Collected material |
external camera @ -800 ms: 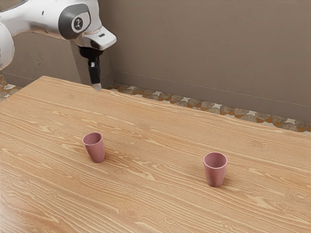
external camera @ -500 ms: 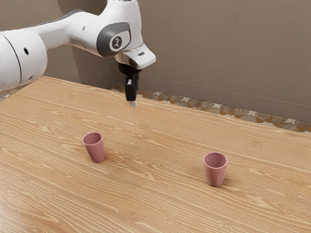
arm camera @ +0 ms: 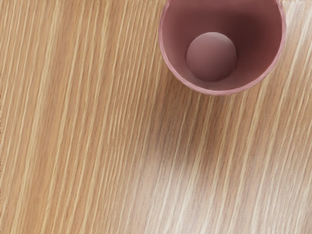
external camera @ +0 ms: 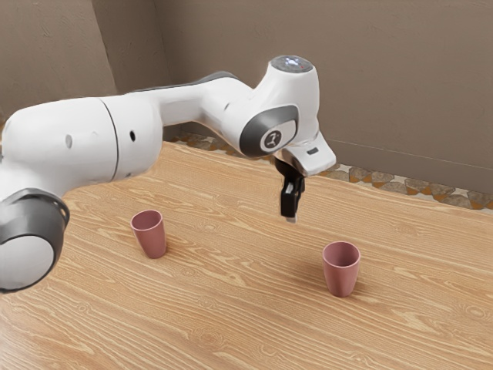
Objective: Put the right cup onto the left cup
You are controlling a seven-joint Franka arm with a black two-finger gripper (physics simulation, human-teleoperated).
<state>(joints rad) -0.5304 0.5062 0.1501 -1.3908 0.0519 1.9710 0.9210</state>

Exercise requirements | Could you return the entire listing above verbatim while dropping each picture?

Solution for this exercise |
external camera @ -800 ms: 
external camera @ -500 ms: 
arm camera @ +0 ms: 
external camera @ +0 ms: 
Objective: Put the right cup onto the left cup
You are controlling a seven-joint Franka arm with a black two-finger gripper (physics simulation, human-teleoperated).
<state>(joints rad) -0.5304 0.5062 0.1501 -1.3908 0.0519 1.9710 0.9210</state>

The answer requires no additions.